▶ [Work to complete]:
There is one span to output from the data below: the lines starting at the line with "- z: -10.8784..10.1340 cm" and ending at the line with "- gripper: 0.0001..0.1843". Output it exactly, ends included, nothing more.

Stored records
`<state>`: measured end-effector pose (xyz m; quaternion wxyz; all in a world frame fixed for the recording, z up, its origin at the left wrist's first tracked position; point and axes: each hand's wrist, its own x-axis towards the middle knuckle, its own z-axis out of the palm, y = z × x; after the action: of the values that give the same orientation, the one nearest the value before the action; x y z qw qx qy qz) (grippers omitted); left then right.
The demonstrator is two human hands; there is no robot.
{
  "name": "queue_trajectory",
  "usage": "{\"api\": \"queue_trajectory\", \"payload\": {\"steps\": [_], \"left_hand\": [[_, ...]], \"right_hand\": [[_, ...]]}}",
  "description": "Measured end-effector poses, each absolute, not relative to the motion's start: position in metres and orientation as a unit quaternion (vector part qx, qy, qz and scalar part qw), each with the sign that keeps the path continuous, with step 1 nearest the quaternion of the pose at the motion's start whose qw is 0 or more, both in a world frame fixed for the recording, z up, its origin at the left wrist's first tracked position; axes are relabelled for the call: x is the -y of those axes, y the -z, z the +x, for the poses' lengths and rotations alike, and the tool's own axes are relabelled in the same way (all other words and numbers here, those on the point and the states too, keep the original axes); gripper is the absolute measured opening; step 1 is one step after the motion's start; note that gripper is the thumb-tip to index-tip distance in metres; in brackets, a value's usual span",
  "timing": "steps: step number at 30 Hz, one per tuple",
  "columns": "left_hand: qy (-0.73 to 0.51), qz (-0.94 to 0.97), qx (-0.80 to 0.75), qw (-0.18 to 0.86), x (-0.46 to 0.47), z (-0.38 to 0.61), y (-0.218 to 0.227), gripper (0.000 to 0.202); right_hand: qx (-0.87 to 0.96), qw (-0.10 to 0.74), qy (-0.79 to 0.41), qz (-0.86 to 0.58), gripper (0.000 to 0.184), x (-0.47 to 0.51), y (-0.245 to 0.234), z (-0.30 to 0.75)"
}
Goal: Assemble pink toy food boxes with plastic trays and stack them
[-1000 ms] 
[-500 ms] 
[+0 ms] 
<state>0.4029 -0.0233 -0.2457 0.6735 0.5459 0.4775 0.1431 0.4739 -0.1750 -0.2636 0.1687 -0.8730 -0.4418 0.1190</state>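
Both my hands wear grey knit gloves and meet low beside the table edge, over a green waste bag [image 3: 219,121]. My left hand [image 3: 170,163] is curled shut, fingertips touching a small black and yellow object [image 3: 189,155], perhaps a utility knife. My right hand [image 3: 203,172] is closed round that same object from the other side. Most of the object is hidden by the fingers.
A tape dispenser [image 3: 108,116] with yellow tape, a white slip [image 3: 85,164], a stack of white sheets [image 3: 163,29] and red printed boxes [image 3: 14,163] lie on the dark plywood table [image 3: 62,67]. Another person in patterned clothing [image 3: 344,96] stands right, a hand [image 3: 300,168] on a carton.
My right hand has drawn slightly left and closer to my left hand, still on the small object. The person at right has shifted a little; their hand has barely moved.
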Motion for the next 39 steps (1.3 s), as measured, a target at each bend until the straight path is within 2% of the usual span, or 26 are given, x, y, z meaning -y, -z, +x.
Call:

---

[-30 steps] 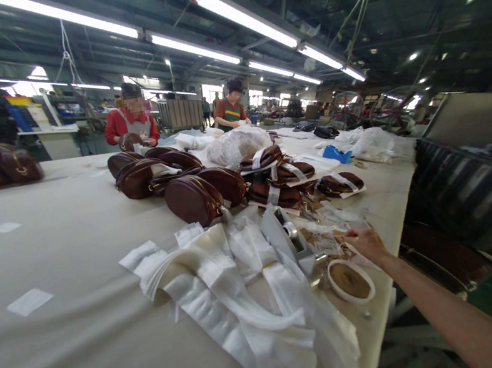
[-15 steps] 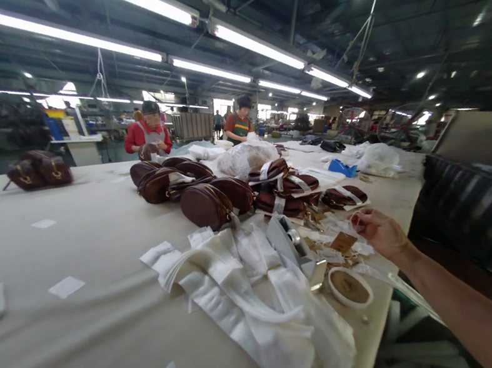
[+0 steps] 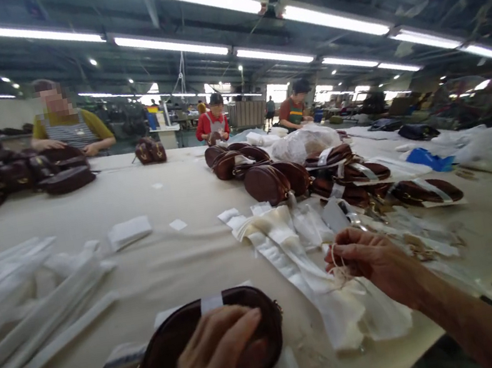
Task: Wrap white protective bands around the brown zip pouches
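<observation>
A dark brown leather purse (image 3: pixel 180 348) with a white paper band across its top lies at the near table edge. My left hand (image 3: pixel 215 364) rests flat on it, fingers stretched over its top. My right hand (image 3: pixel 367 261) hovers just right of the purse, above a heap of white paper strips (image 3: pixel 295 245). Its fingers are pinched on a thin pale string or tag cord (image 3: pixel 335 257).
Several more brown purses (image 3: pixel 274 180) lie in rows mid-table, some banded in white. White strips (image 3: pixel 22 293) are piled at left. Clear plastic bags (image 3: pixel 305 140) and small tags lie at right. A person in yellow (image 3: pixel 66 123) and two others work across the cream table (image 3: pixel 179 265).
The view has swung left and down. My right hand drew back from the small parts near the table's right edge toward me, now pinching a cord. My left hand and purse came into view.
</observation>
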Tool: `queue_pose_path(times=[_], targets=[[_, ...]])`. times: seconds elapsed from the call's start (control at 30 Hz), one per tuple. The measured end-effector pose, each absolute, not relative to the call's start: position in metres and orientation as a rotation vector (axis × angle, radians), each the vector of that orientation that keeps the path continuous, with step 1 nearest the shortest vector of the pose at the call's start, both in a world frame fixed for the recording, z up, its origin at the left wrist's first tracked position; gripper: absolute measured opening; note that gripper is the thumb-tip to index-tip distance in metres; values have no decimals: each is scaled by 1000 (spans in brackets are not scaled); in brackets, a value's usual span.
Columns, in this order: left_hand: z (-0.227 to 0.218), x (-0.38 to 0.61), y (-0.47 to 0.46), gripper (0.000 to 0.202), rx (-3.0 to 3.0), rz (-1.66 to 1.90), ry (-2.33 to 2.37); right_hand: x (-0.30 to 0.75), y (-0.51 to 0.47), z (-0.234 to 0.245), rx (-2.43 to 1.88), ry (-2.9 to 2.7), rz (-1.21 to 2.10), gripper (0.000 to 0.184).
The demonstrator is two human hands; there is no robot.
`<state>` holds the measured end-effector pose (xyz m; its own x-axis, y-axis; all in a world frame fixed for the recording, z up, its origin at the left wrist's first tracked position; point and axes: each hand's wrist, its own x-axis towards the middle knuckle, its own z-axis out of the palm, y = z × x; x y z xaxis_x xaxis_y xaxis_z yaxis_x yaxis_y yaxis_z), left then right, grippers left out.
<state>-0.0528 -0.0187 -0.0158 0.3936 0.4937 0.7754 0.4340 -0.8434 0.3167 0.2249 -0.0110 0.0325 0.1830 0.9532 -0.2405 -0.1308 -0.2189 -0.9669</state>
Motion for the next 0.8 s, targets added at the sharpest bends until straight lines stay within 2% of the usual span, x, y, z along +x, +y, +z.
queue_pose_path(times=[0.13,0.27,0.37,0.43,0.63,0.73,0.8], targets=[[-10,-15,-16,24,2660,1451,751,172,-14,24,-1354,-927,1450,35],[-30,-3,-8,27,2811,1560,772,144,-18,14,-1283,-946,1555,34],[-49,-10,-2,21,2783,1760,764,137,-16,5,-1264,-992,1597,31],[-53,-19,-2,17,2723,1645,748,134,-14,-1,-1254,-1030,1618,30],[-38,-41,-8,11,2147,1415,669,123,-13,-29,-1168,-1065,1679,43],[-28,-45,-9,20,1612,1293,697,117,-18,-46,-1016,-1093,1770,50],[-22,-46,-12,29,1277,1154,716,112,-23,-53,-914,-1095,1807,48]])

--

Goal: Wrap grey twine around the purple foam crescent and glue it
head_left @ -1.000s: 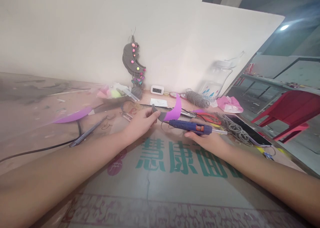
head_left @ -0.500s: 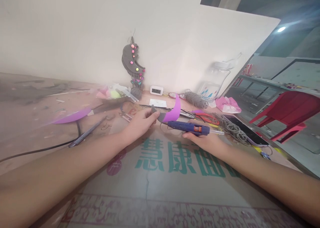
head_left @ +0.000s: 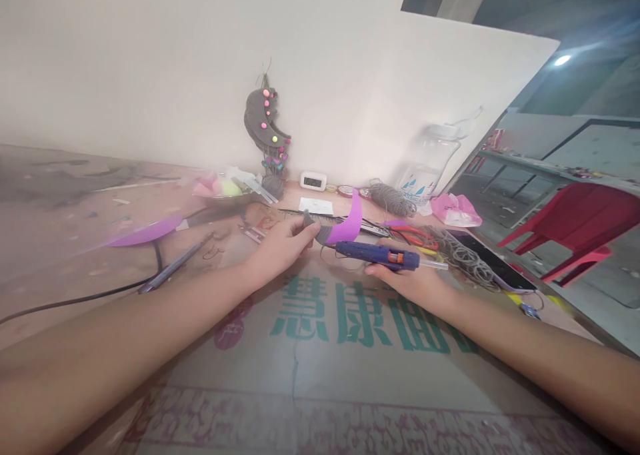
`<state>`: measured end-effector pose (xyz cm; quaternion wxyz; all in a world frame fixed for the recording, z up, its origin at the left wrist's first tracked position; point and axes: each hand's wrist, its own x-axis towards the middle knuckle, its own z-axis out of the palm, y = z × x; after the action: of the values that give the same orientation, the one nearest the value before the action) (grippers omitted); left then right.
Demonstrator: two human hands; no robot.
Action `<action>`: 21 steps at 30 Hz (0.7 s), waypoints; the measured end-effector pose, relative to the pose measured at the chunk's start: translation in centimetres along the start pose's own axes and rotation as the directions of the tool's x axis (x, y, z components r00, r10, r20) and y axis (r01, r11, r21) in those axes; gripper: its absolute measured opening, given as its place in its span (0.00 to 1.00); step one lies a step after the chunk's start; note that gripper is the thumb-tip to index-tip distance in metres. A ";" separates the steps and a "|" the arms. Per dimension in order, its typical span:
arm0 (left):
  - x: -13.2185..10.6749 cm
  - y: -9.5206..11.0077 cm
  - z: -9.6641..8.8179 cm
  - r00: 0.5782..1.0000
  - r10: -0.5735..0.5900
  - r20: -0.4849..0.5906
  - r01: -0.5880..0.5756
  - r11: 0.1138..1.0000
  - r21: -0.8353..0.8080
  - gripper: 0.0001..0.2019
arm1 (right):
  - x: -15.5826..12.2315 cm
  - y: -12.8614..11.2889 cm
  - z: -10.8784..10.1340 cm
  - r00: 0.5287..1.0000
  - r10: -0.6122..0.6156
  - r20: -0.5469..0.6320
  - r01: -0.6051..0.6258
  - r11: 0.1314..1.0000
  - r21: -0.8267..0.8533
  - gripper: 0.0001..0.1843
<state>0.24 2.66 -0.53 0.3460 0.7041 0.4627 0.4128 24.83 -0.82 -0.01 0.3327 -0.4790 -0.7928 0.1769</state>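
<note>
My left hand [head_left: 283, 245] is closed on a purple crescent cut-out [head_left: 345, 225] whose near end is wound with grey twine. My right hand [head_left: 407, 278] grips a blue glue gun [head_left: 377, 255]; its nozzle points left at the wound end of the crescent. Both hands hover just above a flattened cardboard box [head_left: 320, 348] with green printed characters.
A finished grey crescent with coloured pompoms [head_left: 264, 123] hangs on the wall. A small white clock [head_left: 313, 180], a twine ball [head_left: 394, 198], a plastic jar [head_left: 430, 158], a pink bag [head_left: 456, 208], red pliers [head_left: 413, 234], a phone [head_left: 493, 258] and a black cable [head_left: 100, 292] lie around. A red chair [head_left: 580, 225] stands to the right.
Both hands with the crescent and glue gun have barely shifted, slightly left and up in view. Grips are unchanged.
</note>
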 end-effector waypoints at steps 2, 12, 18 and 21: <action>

▶ [Answer section]:
  - z: -10.8784..10.1340 cm
  - r00: 0.5287..1.0000
  - r10: -0.6122..0.6156
  - r20: -0.5469..0.6320
  - r01: -0.6051..0.6258
  - r11: 0.1314..1.0000
  - r21: -0.8267..0.8533
  - gripper: 0.0001..0.1843

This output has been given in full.